With pictures excluded, copy word for word the lines in the data below from the line containing "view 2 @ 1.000" through the line containing "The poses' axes".

Stored data entries
:::

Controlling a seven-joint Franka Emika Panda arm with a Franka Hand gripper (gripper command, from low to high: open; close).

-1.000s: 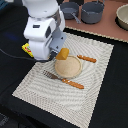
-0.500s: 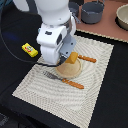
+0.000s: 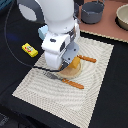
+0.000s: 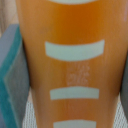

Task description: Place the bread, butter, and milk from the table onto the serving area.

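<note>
Bread over the plate, butter out on the desk.
The orange loaf (image 4: 70,65) with pale score marks sits above the tan plate (image 3: 71,71) on the striped placemat (image 3: 95,95); the yellow butter (image 3: 29,49) lies apart on the black desk (image 3: 15,70).

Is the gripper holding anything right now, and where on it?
Apparently the bread: it fills the wrist view, with grey fingers against its long sides. The exterior view shows it over the plate.
</note>
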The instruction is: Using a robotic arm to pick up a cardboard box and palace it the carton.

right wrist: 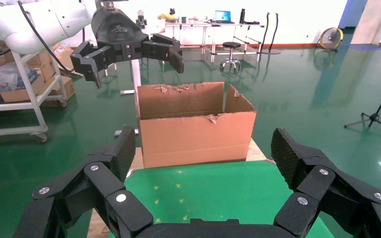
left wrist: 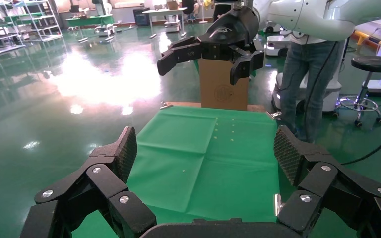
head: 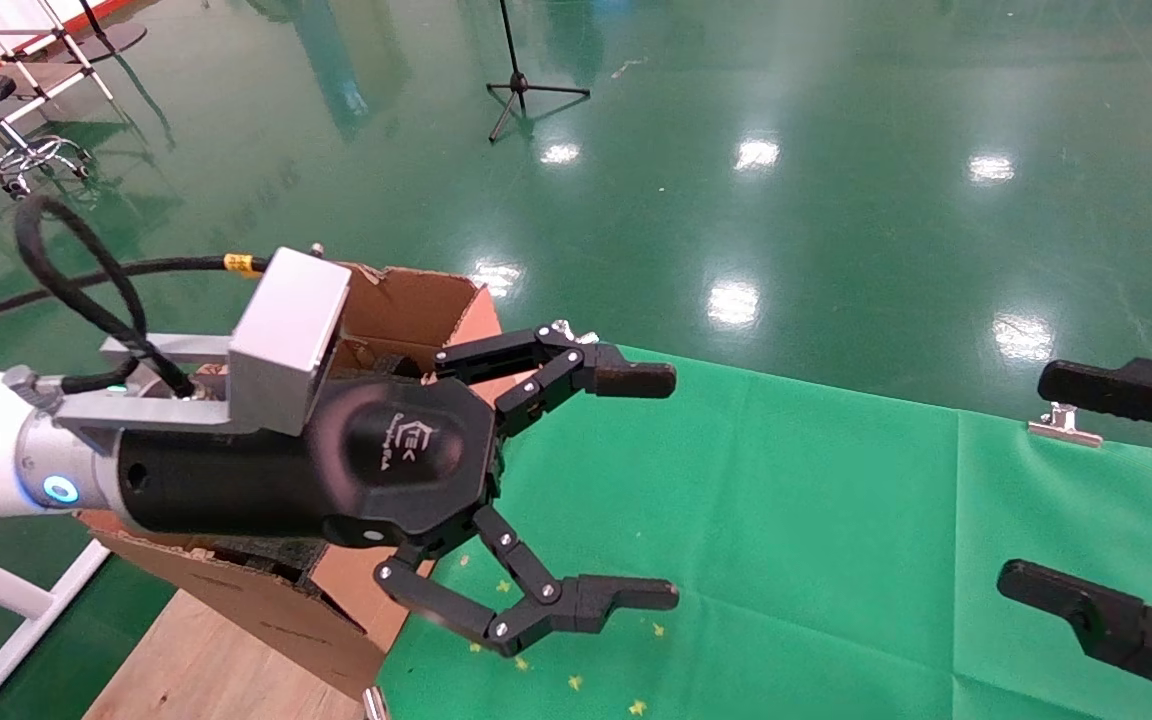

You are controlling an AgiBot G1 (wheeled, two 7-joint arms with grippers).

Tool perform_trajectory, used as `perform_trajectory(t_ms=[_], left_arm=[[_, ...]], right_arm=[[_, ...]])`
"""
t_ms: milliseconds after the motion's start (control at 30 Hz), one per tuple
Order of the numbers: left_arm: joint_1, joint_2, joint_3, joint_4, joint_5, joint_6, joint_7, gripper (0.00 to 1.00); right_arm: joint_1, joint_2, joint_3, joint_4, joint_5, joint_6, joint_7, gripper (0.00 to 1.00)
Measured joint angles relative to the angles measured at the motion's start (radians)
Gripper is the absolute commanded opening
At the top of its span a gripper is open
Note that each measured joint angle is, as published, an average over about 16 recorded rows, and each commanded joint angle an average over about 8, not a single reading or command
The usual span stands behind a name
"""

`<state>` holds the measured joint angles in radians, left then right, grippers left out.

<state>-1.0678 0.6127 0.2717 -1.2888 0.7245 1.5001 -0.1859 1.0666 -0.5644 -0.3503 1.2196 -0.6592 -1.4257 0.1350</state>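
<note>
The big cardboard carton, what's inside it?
The carton has its flaps up, and only bare brown inner walls show. Its bottom is hidden by the front wall and, from the head view, by the left hand hovering open over it.

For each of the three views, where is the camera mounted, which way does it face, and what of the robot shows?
Head view: from the robot's head, looking down at the green cloth; left gripper open beside the carton, right gripper at the edge.
Left wrist view: looks across the cloth past its own open fingers toward the other gripper.
Right wrist view: faces the carton past its own open fingers.
Shared: both wrist views show the carton and opposite gripper.
</note>
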Motion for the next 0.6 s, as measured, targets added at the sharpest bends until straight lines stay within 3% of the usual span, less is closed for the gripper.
perform_trajectory(t_ms=[600], left_arm=[[-0.006, -0.002, 0.008, 0.005, 0.006, -0.005, -0.002, 1.00]], right_arm=[[0.000, 0.000, 0.000, 0.000, 0.000, 0.000, 0.000, 1.00]])
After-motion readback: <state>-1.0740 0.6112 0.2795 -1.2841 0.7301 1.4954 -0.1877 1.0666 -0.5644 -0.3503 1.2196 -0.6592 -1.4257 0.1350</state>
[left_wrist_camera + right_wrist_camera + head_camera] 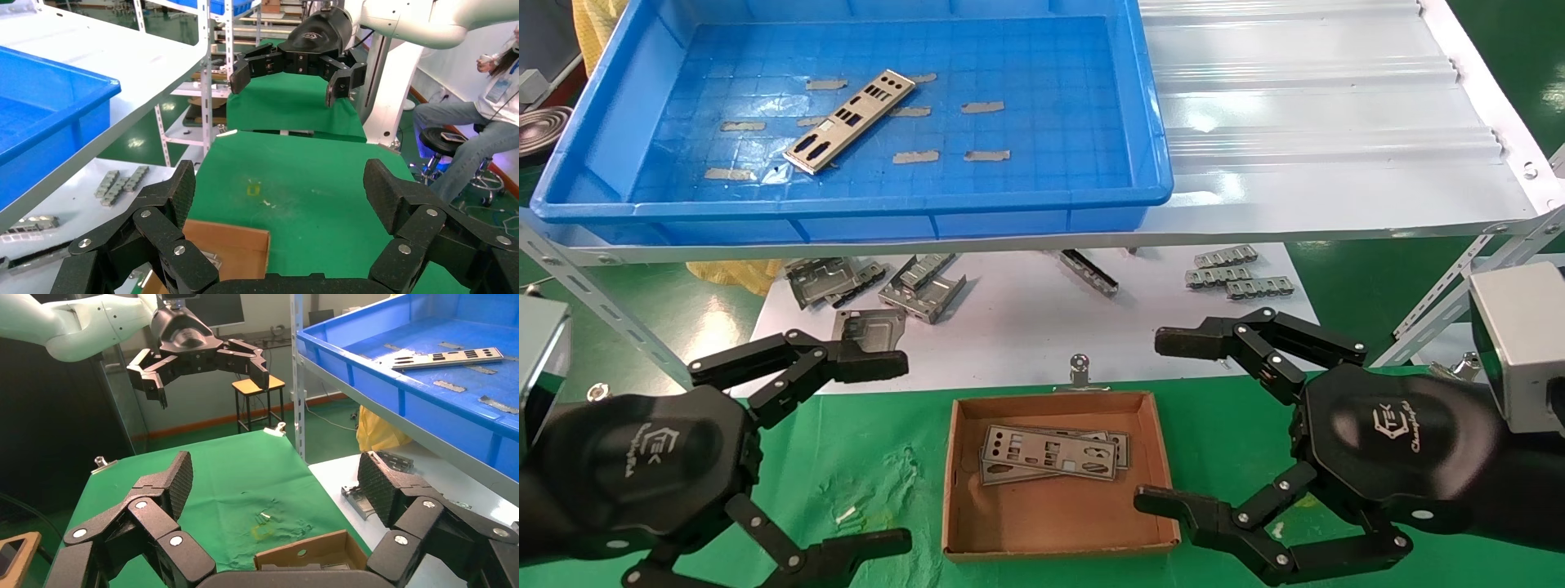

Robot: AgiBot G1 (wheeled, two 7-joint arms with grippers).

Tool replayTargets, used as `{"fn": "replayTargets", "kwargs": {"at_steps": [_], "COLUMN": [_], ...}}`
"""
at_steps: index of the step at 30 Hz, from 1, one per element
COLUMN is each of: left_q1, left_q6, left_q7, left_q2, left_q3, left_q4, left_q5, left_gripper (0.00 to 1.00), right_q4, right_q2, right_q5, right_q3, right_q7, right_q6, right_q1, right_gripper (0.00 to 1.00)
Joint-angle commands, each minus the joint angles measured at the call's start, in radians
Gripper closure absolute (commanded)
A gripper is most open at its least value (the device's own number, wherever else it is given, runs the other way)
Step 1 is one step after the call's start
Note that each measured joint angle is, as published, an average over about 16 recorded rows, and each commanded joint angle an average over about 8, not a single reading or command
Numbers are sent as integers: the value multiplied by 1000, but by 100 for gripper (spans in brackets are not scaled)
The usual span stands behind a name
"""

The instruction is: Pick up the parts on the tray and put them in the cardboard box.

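We are holding the left gripper (878,449) and right gripper (1164,420) wide open and empty on either side of the cardboard box (1054,523), where several plates (1050,453) are lying stacked. One punched metal plate (850,121) is lying flat in the blue tray (846,219), well above and beyond both grippers. We are judging the next step to be a raised reach, likely by the left gripper, onto that plate.

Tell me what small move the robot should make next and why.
Probably raise the left gripper, open and empty, toward the one part left lying diagonally in the blue tray. The cardboard box already holds a few plates, and the right gripper also hangs open beside it.
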Motion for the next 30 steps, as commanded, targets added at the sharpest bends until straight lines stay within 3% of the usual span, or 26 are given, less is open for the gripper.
{"fn": "replayTargets", "kwargs": {"at_steps": [1, 30], "left_q1": [0, 0], "left_q6": [0, 0], "left_q7": [0, 0], "left_q2": [0, 0], "left_q3": [0, 0], "left_q4": [0, 0], "left_q5": [0, 0], "left_gripper": [0, 0], "right_q4": [0, 0], "right_q2": [0, 0], "right_q5": [0, 0], "right_q3": [0, 0], "right_q7": [0, 0], "right_q6": [0, 0], "right_q1": [0, 0], "right_gripper": [0, 0]}}
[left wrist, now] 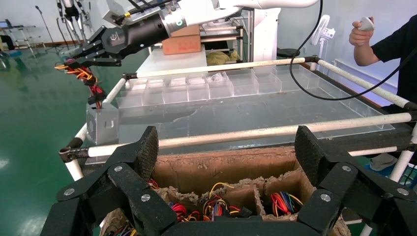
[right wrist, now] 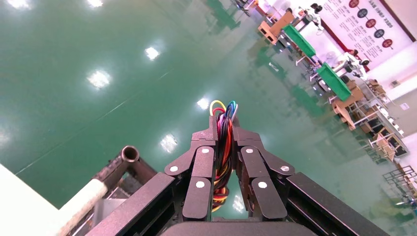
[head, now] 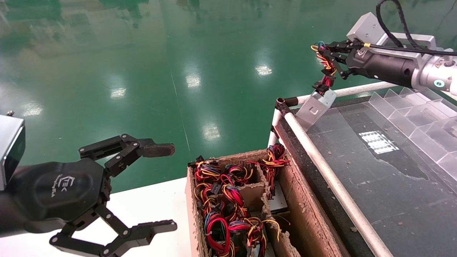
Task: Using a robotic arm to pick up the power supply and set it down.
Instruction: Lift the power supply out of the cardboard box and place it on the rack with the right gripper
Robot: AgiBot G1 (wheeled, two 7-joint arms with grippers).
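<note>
The power supply [head: 317,107] is a small silver-grey metal box hanging tilted by its wire bundle [head: 326,67] over the far left corner of the framed table; whether its lower edge touches the frame I cannot tell. My right gripper [head: 323,48] is above that corner, shut on the red, yellow and black wires [right wrist: 224,147], which run up between its fingers [right wrist: 202,169]. From the left wrist view the box [left wrist: 102,123] dangles below the right gripper [left wrist: 83,56]. My left gripper [head: 171,188] hovers open at the near left, above the cardboard box, with nothing between its fingers [left wrist: 147,147].
A worn cardboard box [head: 303,214] with dividers holds several coloured wire bundles [head: 221,200]. To the right is a dark table with a white pipe frame [head: 332,182] and clear plastic compartments [head: 410,114]. A person [left wrist: 388,44] stands beyond the table. Green floor lies beyond.
</note>
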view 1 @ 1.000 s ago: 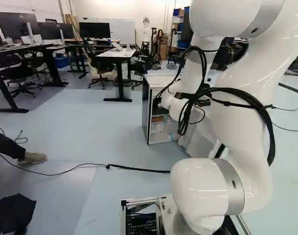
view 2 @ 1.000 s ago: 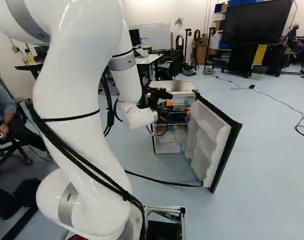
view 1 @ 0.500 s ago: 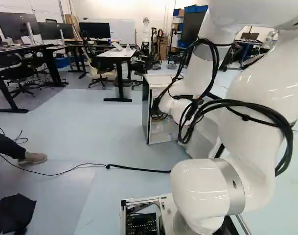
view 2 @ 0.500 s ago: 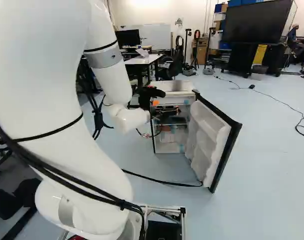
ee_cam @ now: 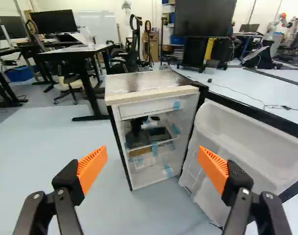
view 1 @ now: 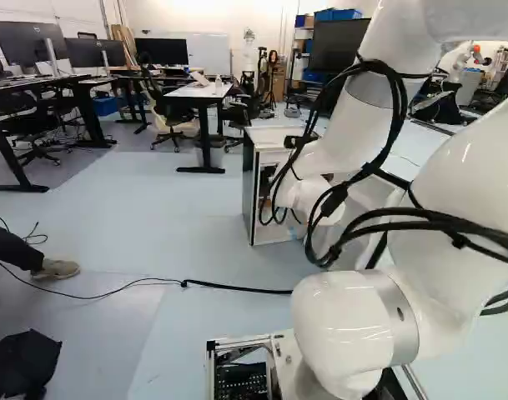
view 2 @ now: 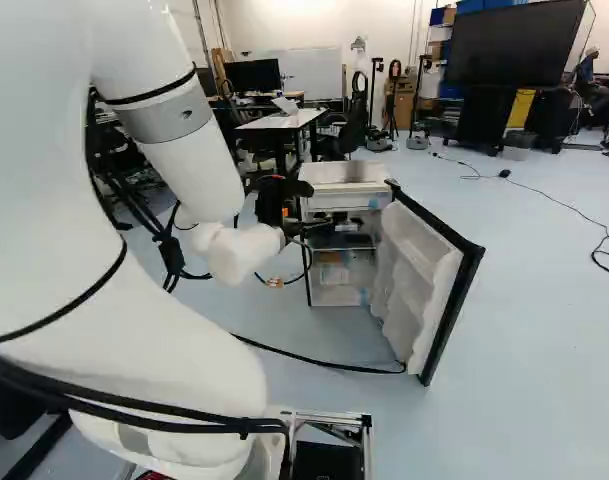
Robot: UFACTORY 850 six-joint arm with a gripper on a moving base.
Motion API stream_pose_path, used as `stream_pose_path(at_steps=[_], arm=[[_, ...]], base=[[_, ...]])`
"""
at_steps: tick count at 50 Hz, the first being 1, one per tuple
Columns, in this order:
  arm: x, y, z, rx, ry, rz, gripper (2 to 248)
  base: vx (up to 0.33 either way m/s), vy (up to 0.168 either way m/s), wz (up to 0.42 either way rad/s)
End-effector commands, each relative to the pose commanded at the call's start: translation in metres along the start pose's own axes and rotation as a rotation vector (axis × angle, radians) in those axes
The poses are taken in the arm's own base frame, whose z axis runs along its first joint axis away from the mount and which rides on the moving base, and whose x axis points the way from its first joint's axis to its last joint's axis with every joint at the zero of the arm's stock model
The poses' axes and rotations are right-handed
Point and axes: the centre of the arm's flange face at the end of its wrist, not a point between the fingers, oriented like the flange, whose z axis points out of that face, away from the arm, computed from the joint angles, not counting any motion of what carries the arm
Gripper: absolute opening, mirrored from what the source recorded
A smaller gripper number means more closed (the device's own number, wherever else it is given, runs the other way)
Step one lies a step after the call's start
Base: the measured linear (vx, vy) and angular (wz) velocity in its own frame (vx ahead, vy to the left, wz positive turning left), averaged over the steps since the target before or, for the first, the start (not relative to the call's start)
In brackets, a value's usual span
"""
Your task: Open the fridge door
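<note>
White inner panel of the fridge door point(view 2: 409, 268), centre-right of the right base view: the door stands swung well open, black outer edge slanting down toward the lower middle. Fridge point(view 2: 346, 173) upright just left of it, interior exposed. My arm point(view 2: 174, 175) fills the left of that view; the gripper point(view 2: 306, 217) is near the fridge's open front. Wrist view: fingers spread wide, orange pads point(ee_cam: 215, 170) apart, with the fridge ahead between them and the door's moulded bins partly behind one pad. Inside I note a white compartment front point(ee_cam: 146, 108), dark items point(ee_cam: 156, 133) on the shelf below and blue tape point(ee_cam: 154, 149). Black cable point(view 2: 324, 363) on the floor runs to the door's foot, lower centre of the right base view.
</note>
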Motion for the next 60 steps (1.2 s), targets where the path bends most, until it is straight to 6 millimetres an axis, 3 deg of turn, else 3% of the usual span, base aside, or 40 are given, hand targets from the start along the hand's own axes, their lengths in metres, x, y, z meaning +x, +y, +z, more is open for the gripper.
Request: stream_pose_path(at_steps=[30, 60], arm=[[-0.014, -0.012, -0.037, 0.145, -0.044, -0.049, 247], [-0.019, -0.015, -0.048, 0.185, -0.057, -0.066, 247]], base=[[0.000, 0.000, 0.000], [0.000, 0.000, 0.000]])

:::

◆ **YOUR SOLUTION**:
view 2 @ 1.000 s ago: 
view 1 @ 0.500 s ago: 
view 2 @ 0.500 s ago: 
ee_cam @ now: 
view 1 @ now: 
view 2 @ now: 
Robot: UFACTORY 850 six-joint arm with a gripper on a moving base.
Motion API stream_pose_path, used as `stream_pose_path(at_steps=[_], arm=[[_, ...]], base=[[_, ...]])`
"""
at_steps: tick count at 50 Hz, the first being 1, one per tuple
Columns, in this order:
  arm: x, y, z, rx, ry, rz, gripper (2 to 248)
  base: vx (up to 0.33 either way m/s), vy (up to 0.168 either way m/s), wz (up to 0.42 either way rad/s)
End-effector commands, each relative to the pose commanded at the call's start: translation in metres along the start pose's own axes and rotation as a rotation vector (axis × angle, radians) in those axes
The poses are taken in the arm's own base frame, whose z axis runs along its first joint axis away from the mount and which rides on the moving base, and whose x axis points the way from its first joint's axis to its last joint's axis with every joint at the zero of the arm's stock model
The poses' axes and rotations are right-handed

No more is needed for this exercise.